%%
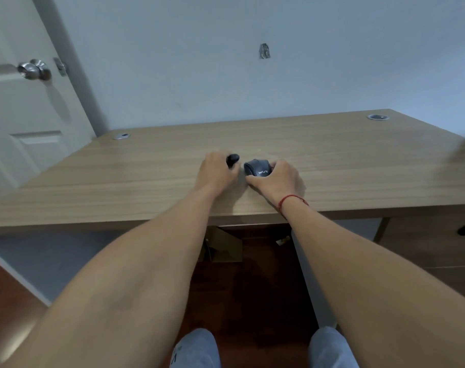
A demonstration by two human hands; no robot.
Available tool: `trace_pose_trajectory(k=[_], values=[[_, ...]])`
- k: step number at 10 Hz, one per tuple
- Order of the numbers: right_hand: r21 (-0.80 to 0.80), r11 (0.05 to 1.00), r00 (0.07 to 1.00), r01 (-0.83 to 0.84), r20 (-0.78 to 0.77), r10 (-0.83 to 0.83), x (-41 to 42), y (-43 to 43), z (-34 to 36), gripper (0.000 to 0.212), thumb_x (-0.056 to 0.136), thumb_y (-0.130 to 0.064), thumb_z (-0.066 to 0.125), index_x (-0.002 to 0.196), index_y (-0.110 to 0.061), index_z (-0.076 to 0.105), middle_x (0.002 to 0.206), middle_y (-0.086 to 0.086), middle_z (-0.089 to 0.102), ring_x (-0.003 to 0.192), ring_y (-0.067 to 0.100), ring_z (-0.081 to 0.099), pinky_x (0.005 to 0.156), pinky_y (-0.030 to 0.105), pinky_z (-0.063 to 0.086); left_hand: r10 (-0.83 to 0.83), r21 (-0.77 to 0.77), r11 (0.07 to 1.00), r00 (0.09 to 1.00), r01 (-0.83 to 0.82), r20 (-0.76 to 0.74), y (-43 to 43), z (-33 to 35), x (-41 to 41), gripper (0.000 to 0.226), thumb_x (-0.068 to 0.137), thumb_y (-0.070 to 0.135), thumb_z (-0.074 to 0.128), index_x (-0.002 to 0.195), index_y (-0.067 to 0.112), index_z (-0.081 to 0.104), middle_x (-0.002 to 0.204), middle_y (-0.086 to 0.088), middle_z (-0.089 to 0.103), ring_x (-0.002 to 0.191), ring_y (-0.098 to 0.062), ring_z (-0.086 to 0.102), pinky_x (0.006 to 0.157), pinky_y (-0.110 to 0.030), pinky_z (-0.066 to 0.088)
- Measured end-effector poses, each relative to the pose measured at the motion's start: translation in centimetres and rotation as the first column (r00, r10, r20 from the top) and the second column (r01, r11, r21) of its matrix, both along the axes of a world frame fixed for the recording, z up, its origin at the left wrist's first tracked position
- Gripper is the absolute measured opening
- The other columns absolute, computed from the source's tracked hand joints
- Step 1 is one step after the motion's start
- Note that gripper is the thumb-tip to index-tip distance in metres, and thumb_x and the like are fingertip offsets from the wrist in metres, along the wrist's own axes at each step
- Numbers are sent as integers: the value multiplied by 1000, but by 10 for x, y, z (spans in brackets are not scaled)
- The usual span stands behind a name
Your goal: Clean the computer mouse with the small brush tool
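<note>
Light wood-grain laminate desk — smooth, matt. Dark grey plastic mouse inside the right grip — satin sheen. Small black object in the left grip — matt, material unclear.

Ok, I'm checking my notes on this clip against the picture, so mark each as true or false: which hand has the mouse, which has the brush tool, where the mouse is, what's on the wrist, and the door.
1. The right hand grips the computer mouse. True.
2. The mouse is lifted high above the desk. False: it sits at desk level.
3. The left hand holds a small dark object, probably the brush tool. True.
4. A red string is on the left wrist. False: it is on the right wrist.
5. The door has a round metal knob. True.
</note>
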State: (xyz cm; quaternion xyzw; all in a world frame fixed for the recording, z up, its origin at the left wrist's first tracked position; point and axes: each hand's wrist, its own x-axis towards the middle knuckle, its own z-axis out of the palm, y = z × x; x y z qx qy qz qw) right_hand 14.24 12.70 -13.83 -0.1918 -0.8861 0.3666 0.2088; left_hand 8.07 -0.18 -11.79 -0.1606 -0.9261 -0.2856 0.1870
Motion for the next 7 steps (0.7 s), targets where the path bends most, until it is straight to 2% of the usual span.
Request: trace_pose_trajectory(k=[1, 2, 3, 4, 5, 6, 7], values=[[18, 999, 999, 46, -19, -46, -3, 2, -1, 63, 66, -61, 77, 111, -18, 67, 109, 4, 72, 102, 27, 65, 89, 40, 54, -118, -64, 991, 993, 118, -8, -1, -7, 9, 20, 76, 27, 60, 81, 10, 70, 85, -8, 72, 83, -28, 65, 73, -33, 52], [17, 996, 996, 89, -17, -88, -6, 4, -2, 67, 65, -64, 76, 113, -18, 66, 111, 5, 71, 106, 28, 64, 92, 43, 52, -199, -103, 975, 980, 194, -32, -2, -10, 19, 25, 69, 31, 58, 78, 10, 68, 80, -4, 68, 80, -23, 63, 71, -34, 52], [4, 993, 993, 114, -16, -114, -11, 6, -2, 66, 67, -63, 76, 113, -16, 66, 113, 6, 71, 108, 28, 64, 93, 43, 51, -236, -77, 970, 970, 231, -55, -4, -13, 22, 29, 67, 33, 59, 79, 9, 70, 75, 6, 63, 74, -19, 61, 68, -28, 49], [4, 992, 992, 129, -10, -129, -11, 6, -1, 64, 68, -62, 75, 112, -16, 65, 114, 6, 70, 111, 29, 63, 94, 41, 50, -215, -58, 976, 975, 211, -57, -4, -12, 24, 33, 66, 33, 62, 79, 4, 70, 73, 5, 62, 72, -22, 62, 65, -25, 45], [3, 994, 993, 113, -22, -113, -10, 6, -4, 69, 64, -67, 73, 111, -17, 64, 113, 5, 68, 111, 29, 61, 95, 43, 49, -207, -6, 978, 978, 207, -39, -4, -13, 24, 47, 67, 42, 63, 99, 9, 69, 90, 0, 68, 89, -23, 65, 77, -27, 50], [50, 993, 994, 106, -12, -106, 4, 7, -2, 79, 60, -74, 68, 112, -15, 63, 116, 7, 66, 114, 29, 58, 96, 43, 48, -130, 43, 991, 990, 128, 54, -4, -12, 36, 76, 73, 43, 71, 138, 12, 46, 141, -7, 52, 133, -23, 46, 107, -31, 37], [76, 996, 997, 46, 52, -50, 17, 11, -1, 90, 63, -77, 65, 125, -13, 58, 127, 10, 61, 122, 31, 54, 101, 41, 45, -33, 54, 998, 989, 26, 147, -5, -15, 41, 91, 69, 54, 70, 141, 13, 34, 151, -7, 37, 143, -22, 31, 113, -35, 31]])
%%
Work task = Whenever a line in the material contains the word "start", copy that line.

Task result =
- Measured end-effector poses, each relative to the pose measured at the motion's start: translation in centimetres and rotation as the first column (r00, r10, r20 from the top) and the second column (r01, r11, r21) of its matrix, both along the axes of a world frame fixed for the recording, z up, its origin at the left wrist's first tracked position
- Step 1 is one step after the motion's start

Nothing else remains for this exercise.